• [EXERCISE AIM]:
I need the lines below from the one with "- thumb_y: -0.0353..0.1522" down to the one with "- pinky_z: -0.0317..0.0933" reproduced exactly, both ends included, and nothing else.

• [INPUT DATA]:

=====

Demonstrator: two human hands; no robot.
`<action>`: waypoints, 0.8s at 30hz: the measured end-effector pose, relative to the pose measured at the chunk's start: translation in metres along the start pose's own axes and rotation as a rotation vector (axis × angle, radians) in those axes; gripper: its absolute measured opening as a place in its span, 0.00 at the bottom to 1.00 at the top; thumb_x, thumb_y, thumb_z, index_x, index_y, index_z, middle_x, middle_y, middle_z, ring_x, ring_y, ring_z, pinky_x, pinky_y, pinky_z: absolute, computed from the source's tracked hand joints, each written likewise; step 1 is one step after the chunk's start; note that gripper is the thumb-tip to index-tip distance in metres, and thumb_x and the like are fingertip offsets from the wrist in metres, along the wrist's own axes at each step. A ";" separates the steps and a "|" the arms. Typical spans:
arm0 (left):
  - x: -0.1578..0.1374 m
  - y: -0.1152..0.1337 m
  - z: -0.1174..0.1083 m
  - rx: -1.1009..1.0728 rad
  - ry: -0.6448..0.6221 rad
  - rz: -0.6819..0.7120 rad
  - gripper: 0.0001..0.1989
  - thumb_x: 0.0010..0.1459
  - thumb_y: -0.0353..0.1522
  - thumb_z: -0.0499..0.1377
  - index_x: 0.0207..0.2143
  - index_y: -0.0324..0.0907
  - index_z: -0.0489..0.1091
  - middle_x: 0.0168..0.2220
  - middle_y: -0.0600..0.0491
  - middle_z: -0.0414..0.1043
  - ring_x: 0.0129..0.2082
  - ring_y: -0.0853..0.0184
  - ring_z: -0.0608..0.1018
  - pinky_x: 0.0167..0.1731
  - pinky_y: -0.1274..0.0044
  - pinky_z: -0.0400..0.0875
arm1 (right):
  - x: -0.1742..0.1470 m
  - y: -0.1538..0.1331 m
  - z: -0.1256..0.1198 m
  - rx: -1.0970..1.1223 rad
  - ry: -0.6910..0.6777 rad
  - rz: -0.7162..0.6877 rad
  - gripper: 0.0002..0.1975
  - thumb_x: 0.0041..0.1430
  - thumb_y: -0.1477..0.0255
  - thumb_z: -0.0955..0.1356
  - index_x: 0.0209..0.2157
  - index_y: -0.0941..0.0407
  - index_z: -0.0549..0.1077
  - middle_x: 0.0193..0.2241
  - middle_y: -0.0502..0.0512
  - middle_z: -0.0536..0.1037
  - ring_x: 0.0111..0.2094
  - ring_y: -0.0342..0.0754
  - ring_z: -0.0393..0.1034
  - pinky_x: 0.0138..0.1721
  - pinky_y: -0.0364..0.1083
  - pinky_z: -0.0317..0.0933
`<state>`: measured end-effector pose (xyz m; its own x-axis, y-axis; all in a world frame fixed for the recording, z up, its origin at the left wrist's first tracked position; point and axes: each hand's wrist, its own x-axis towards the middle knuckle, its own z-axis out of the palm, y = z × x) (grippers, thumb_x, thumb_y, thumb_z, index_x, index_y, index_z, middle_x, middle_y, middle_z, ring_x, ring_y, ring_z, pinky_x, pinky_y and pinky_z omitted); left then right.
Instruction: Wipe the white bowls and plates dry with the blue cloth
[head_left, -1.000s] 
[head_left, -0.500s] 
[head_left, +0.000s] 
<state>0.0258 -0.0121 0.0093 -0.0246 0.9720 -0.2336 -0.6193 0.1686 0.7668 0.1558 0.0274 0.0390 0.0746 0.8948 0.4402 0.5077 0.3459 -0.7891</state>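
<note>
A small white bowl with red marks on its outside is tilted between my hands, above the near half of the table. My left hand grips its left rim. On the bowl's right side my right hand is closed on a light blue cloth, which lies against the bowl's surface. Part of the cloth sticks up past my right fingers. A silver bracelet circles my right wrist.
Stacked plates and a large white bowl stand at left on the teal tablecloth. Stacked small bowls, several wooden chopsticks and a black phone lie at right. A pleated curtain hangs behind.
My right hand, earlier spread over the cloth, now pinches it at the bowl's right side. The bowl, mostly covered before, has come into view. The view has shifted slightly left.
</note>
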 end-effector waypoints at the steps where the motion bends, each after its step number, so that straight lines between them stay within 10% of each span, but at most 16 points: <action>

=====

• [REPLY TO THE TASK]:
  - thumb_y: -0.0353..0.1522
  - thumb_z: -0.0499..0.1377
  - index_x: 0.0207..0.2143
  - index_y: -0.0324..0.0907
  - index_z: -0.0489..0.1091
  - middle_x: 0.0168..0.2220
  - middle_y: -0.0600..0.0491
  - middle_z: -0.0414..0.1043
  - ring_x: 0.0129..0.2082
  - ring_y: -0.0853..0.0184
  - ring_z: -0.0608..0.1018
  - pinky_x: 0.0167..0.1731
  - pinky_y: -0.1274..0.0044
  - pinky_z: -0.0400..0.0875
arm1 (right):
  - x: -0.1742..0.1470 m
  - y: -0.1538..0.1331 m
  - z: -0.1256..0.1198 m
  - rx: -1.0970..1.1223 rad
  - ry: -0.6910..0.6777 rad
  - rz: -0.7162..0.6877 rad
  - gripper: 0.0002..0.1975
  - thumb_x: 0.0041..0.1430
  - thumb_y: -0.1477..0.0255
  - thumb_z: -0.0955..0.1356
  - index_x: 0.0209..0.2157
  - index_y: -0.0941..0.0407
  - index_z: -0.0549..0.1077
  - middle_x: 0.0193..0.2241
  - middle_y: -0.0502..0.0512
  - middle_z: -0.0536..0.1037
  - ring_x: 0.0111..0.2094
  - ring_y: -0.0342..0.0754
  - ring_z: -0.0393..0.1034
  - pinky_x: 0.0138..0.1721
  - pinky_y: -0.0364..0.1083
  - pinky_z: -0.0317..0.0933

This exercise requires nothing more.